- [What the exercise asks]: Please reproduce each line of the data below exactly as shown.

- [Data shown]:
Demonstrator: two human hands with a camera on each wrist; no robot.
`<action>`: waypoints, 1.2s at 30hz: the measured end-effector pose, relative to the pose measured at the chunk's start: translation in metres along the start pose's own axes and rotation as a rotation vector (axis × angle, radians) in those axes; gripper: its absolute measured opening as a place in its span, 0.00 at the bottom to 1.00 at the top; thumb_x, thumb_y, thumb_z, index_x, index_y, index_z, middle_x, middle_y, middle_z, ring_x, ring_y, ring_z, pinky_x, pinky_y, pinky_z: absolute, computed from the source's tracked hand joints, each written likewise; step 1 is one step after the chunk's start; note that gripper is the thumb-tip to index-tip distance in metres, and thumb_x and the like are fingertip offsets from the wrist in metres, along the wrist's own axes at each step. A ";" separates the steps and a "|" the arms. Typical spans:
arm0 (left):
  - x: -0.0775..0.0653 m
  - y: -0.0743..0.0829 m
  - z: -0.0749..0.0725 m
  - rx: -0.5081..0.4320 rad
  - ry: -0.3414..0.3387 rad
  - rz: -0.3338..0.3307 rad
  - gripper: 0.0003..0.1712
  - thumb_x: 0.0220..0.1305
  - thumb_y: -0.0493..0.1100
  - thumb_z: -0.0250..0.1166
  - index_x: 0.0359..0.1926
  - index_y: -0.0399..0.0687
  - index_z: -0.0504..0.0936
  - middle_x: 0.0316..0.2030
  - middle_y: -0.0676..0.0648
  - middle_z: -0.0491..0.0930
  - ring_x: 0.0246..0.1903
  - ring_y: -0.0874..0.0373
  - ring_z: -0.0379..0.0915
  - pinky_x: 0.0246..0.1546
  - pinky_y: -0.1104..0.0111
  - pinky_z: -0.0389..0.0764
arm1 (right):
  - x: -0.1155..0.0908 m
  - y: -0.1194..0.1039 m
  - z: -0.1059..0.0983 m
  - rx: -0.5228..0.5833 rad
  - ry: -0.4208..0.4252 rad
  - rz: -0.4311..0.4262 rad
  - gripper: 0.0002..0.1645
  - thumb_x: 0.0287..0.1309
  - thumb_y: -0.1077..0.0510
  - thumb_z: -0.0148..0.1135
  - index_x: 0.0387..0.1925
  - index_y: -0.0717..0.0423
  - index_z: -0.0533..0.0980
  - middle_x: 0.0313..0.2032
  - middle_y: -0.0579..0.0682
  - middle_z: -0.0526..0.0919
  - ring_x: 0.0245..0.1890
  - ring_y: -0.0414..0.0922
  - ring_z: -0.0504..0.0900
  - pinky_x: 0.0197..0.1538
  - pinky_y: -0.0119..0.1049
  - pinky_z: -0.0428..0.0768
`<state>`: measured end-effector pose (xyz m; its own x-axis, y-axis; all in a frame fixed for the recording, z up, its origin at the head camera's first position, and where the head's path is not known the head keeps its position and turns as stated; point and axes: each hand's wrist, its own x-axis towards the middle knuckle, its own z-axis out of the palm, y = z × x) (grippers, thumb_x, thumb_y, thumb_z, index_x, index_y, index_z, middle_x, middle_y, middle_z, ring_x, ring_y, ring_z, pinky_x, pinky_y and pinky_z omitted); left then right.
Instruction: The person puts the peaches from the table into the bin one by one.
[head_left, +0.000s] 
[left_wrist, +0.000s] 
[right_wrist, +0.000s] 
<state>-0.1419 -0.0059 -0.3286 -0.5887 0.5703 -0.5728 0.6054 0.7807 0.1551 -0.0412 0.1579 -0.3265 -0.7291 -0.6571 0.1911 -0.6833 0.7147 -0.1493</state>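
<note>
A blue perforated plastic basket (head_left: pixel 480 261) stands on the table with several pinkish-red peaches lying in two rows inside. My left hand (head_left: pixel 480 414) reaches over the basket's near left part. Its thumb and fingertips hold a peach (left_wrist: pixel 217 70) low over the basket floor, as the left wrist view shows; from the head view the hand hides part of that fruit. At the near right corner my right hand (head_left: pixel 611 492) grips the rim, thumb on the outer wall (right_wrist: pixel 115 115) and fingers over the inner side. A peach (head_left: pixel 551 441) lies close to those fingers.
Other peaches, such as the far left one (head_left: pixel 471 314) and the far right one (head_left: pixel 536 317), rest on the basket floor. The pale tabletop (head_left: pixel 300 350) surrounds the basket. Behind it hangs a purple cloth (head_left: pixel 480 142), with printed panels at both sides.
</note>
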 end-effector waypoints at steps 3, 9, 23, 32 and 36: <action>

- [Task result]:
Demonstrator: two human hands with a camera on each wrist; no robot.
`<action>`: waypoints, 1.2s at 30hz: the measured end-effector pose, relative to the pose measured at the chunk's start: translation in metres along the start pose's own axes and rotation as a rotation vector (axis × angle, radians) in those axes; gripper: its absolute measured opening as a place in its span, 0.00 at the bottom to 1.00 at the top; thumb_x, thumb_y, thumb_z, index_x, index_y, index_z, middle_x, middle_y, middle_z, ring_x, ring_y, ring_z, pinky_x, pinky_y, pinky_z: absolute, computed from the source's tracked hand joints, each written likewise; step 1 is one step after the chunk's start; note that gripper is the thumb-tip to index-tip distance in metres, and thumb_x and the like are fingertip offsets from the wrist in metres, along the wrist's own axes at each step. A ";" separates the steps and a "|" the arms. Typical spans:
arm0 (left):
  - x: -0.0775..0.0653 m
  - y: -0.0743..0.0829 m
  - z: -0.0749..0.0725 m
  - rx: -0.5081..0.4320 rad
  - ry: -0.3414..0.3387 rad
  - rz: -0.3338..0.3307 rad
  - gripper: 0.0003..0.1712
  - thumb_x: 0.0220..0.1305
  - thumb_y: -0.0493..0.1100
  - thumb_z: -0.0250..0.1166
  - index_x: 0.0359..0.1926
  - index_y: -0.0399..0.0687
  - index_z: -0.0504..0.0936
  - middle_x: 0.0316..0.2030
  - middle_y: -0.0676..0.0648
  - middle_z: -0.0491..0.0930
  - ring_x: 0.0246..0.1903
  - ring_y: -0.0874..0.0373
  - ring_z: -0.0379..0.0915
  - pinky_x: 0.0246..0.1546
  - pinky_y: -0.1104..0.0111
  - pinky_z: -0.0389..0.0764
arm1 (right):
  - x: -0.1155..0.0908 m
  - y: -0.1194..0.1039 m
  - z: -0.1059..0.0983 m
  - rx: -0.5228..0.5833 rad
  - ry: -0.4208..0.4252 rad
  - rz: -0.4311..0.4262 rad
  - gripper: 0.0002..0.1645
  - thumb_x: 0.0287..0.1309
  - thumb_y: -0.1077..0.0510
  - thumb_z: -0.0148..0.1135
  - index_x: 0.0387..0.1925
  - index_y: -0.0717..0.0423
  - index_z: -0.0533..0.0980
  - middle_x: 0.0313..0.2032
  - middle_y: -0.0579..0.0682
  - middle_z: -0.0526..0.0919
  - ring_x: 0.0245..0.1890
  - ring_y: -0.0414..0.0922
  - ring_z: -0.0504..0.0900
  - pinky_x: 0.0197..0.1538
  - pinky_y: -0.0119..0.1049
  - pinky_z: -0.0428..0.0768
`<state>`: measured end-effector pose (xyz m; its own x-axis, y-axis; all in a frame fixed for the recording, z up, its origin at the head camera's first position, and where the head's path is not known the head keeps its position and turns as stated; point and axes: each hand's wrist, its own x-axis towards the middle knuckle, its own z-axis out of the palm, y = z × x) (grippers, thumb_x, thumb_y, thumb_z, index_x, index_y, index_z, middle_x, middle_y, middle_z, ring_x, ring_y, ring_z, pinky_x, pinky_y and pinky_z omitted); left then right.
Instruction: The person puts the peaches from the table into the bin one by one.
[head_left, +0.000s] 
[left_wrist, +0.000s] 
[right_wrist, +0.000s] 
<state>-0.1419 -0.0059 -0.3286 -0.5887 0.5703 -0.5728 0.6054 0.7807 0.1551 -0.0412 0.1579 -0.3265 -0.7291 -0.6571 0.1911 -0.6833 0.7147 -0.1493</state>
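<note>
A blue perforated plastic basket (head_left: pixel 480 261) stands on the table with several pinkish-red peaches lying in two rows inside. My left hand (head_left: pixel 480 414) reaches over the basket's near left part. Its thumb and fingertips hold a peach (left_wrist: pixel 217 70) low over the basket floor, as the left wrist view shows; from the head view the hand hides part of that fruit. At the near right corner my right hand (head_left: pixel 611 492) grips the rim, thumb on the outer wall (right_wrist: pixel 115 115) and fingers over the inner side. A peach (head_left: pixel 551 441) lies close to those fingers.
Other peaches, such as the far left one (head_left: pixel 471 314) and the far right one (head_left: pixel 536 317), rest on the basket floor. The pale tabletop (head_left: pixel 300 350) surrounds the basket. Behind it hangs a purple cloth (head_left: pixel 480 142), with printed panels at both sides.
</note>
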 end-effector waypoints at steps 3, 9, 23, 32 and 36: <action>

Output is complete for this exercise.